Waymo has long highlighted its connection to Google’s DeepMind and its extensive history of AI research as a competitive edge in the autonomous driving sector. Recently, the Alphabet-owned company has taken its strategy a step further by creating a new training model for its robotaxis, leveraging Google’s multimodal large language model (MLLM), known as Gemini.
In a newly released research paper, Waymo introduces the “End-to-End Multimodal Model for Autonomous Driving,” abbreviated as EMMA. This innovative training model processes data from sensors to generate “future trajectories for autonomous vehicles,” which assists Waymo’s driverless cars in determining optimal routes and avoiding obstacles.
Significantly, this development marks one of the first signs that Waymo, a leader in autonomous driving, intends to integrate MLLMs into its operational framework. It suggests that these language models, typically utilized for tasks such as chatbots, email sorting, and image creation, are poised to be employed in a completely different setting—on the roads. Waymo’s research posits the idea of creating an autonomous driving system where the MLLM is treated as a primary component.
Historically, autonomous driving systems have been built with distinct “modules” dedicated to various functions, such as perception, mapping, prediction, and planning. Although this modular approach has served the industry well for years, it faces scalability issues due to the accumulation of errors across modules and the limitations in communication between them. Additionally, these predefined modules can struggle to adapt to new and unfamiliar environments.
Waymo suggests that MLLMs like Gemini can help address these challenges for two primary reasons. First, these models are trained on extensive datasets scraped from the internet, providing rich “world knowledge” that extends beyond the data typically found in standard driving logs. Second, they exhibit enhanced reasoning abilities through techniques such as “chain-of-thought reasoning,” which mimics human thought processes by breaking down complex tasks into manageable steps.
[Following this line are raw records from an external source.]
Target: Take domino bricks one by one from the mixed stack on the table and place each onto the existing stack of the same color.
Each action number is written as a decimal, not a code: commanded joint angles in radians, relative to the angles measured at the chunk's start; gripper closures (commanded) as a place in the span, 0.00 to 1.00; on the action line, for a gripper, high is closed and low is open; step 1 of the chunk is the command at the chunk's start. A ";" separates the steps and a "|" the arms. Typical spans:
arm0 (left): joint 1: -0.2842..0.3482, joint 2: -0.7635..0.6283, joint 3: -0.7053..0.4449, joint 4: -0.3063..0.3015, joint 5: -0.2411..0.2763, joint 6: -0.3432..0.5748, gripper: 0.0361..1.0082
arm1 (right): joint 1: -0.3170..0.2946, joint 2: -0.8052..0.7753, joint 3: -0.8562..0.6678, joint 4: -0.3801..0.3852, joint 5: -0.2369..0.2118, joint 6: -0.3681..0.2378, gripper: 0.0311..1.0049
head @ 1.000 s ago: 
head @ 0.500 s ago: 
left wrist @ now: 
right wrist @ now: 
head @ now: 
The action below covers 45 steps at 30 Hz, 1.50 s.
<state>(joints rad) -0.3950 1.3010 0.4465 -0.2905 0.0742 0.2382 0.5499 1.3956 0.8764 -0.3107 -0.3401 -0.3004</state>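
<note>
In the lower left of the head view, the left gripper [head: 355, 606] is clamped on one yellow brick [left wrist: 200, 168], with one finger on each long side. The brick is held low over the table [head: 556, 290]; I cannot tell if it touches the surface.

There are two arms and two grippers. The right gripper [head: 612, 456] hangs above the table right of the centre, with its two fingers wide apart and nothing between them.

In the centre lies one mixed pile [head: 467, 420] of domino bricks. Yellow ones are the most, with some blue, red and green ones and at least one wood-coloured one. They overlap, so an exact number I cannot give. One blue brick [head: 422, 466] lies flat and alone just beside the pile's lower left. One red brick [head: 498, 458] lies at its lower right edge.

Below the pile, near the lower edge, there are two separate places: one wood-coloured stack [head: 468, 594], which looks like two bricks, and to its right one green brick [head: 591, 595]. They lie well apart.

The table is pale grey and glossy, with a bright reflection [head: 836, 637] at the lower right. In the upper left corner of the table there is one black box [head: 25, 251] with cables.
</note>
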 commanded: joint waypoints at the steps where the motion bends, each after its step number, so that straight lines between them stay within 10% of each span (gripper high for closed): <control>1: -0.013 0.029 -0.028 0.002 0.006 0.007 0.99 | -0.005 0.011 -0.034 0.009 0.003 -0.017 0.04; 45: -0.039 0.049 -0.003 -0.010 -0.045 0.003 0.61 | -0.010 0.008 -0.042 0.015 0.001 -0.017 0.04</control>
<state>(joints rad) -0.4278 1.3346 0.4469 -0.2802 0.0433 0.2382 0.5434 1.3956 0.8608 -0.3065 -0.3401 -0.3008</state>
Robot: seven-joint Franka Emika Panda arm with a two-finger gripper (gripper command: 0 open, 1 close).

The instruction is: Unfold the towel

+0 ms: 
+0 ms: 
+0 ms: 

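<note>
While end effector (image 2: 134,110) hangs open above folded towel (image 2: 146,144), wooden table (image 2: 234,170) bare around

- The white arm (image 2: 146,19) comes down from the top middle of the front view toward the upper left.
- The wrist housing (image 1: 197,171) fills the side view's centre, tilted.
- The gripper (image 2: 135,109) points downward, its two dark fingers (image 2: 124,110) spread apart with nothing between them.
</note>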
EMMA was specifically developed to assist robotaxis in navigating complicated scenarios. Waymo identified various situations where the model enabled its driverless cars to determine the correct path, such as when encountering animals or construction zones.
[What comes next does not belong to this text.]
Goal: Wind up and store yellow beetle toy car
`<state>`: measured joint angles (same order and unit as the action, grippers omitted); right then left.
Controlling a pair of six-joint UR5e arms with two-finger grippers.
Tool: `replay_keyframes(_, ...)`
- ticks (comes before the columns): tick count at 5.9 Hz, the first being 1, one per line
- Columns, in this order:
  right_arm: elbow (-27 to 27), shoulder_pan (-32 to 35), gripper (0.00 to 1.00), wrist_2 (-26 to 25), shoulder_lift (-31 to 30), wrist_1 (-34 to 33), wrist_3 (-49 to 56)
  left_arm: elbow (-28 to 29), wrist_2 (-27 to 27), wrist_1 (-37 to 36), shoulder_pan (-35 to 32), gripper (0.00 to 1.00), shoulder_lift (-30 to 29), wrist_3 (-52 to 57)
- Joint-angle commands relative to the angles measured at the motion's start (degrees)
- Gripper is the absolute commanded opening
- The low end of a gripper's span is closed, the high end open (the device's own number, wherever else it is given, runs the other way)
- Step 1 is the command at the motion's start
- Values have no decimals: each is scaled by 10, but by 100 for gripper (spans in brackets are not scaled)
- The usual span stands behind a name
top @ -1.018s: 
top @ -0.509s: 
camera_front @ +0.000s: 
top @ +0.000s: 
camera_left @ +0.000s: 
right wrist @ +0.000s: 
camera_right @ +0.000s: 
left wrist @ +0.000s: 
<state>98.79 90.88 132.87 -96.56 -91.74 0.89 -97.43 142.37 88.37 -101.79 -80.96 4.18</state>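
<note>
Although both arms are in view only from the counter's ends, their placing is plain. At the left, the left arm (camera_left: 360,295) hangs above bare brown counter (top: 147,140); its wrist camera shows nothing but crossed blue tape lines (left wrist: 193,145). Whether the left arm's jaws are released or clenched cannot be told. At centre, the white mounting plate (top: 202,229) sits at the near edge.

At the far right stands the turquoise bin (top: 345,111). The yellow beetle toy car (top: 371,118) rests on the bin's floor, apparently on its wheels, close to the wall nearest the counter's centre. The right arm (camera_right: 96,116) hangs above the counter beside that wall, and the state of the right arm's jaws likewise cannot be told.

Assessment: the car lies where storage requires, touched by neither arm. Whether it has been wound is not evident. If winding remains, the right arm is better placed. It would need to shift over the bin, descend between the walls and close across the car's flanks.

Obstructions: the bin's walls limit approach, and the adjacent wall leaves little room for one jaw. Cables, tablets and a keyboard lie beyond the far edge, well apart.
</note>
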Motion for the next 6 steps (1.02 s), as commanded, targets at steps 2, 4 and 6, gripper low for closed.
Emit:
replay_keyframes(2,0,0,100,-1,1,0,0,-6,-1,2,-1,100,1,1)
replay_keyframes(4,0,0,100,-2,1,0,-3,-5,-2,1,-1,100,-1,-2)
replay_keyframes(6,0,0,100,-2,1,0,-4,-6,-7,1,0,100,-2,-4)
Other companies, including Tesla, have made significant claims about developing end-to-end models for their autonomous vehicles. Elon Musk asserts that Tesla’s latest version of its Full Self-Driving system (12.5.5) employs an “end-to-end neural nets” AI system that converts camera images into driving decisions.
This indicates that Waymo, which currently leads Tesla in deploying fully autonomous vehicles, is also pursuing an end-to-end system. The company states that its EMMA model excelled in key areas such as trajectory prediction, object detection, and road graph comprehension.
“This suggests a promising avenue for future research, where additional core autonomous driving tasks could be integrated into a similarly scaled setup,” Waymo noted in a blog post.
However, Waymo acknowledges the limitations of EMMA and recognizes that further research is necessary before the model can be practically implemented. For instance, EMMA does not incorporate 3D sensor inputs from lidar or radar, which Waymo describes as “computationally expensive.” Moreover, the model can process only a limited number of image frames at once.
There are also potential risks associated with employing MLLMs to train robotaxis, which the research paper does not explicitly address. Models like Gemini can occasionally hallucinate or struggle with basic tasks, such as telling time or counting objects accurately. Given that Waymo’s autonomous vehicles operate at speeds of up to 40 mph on busy roads, there is little room for error. Therefore, substantial further research is needed before these models can be deployed widely, and Waymo is transparent about this necessity.
“We hope that our findings will inspire additional research to address these issues,” the company’s research team stated, “and to advance the state of the art in autonomous driving model architectures.” As the industry evolves, Waymo’s efforts to integrate cutting-edge AI technologies could potentially reshape the landscape of autonomous driving.